- [ASSIGNED TASK]:
Nothing but the lines from the one with "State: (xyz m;" through the final line of the listing should appear in the answer, each copied exactly.
****************
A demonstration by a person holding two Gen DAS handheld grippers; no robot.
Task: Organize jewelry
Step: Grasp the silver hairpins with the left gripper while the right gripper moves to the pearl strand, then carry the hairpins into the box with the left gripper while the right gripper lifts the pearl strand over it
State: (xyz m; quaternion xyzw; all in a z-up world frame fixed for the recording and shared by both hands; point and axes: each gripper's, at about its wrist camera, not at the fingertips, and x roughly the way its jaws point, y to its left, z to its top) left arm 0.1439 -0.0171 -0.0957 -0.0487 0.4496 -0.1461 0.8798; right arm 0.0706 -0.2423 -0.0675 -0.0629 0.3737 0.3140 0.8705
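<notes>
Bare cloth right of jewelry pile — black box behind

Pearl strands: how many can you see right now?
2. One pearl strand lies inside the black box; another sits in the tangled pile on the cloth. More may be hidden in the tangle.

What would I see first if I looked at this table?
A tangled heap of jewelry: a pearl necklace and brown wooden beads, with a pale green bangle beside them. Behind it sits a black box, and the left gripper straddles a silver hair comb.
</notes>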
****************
- [TASK SOLUTION]:
State: (xyz m; quaternion xyzw; all in a z-up world frame fixed for the recording and shared by both hands; point and axes: each gripper's, at about its wrist camera, not at the fingertips, and x roughly the way its jaws point, y to its left, z to its top) left arm 0.1439 -0.0171 -0.0957 -0.0487 0.4496 -0.1461 0.8798; right arm 0.0706 -0.2423 -0.0675 -0.0629 0.3737 0.3140 0.8705
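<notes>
Bare cloth right of jewelry pile — black box behind

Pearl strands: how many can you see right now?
2. One pearl strand lies inside the black box; another sits in the tangled pile on the cloth. More may be hidden in the tangle.

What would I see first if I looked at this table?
A tangled heap of jewelry: a pearl necklace and brown wooden beads, with a pale green bangle beside them. Behind it sits a black box, and the left gripper straddles a silver hair comb.
</notes>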

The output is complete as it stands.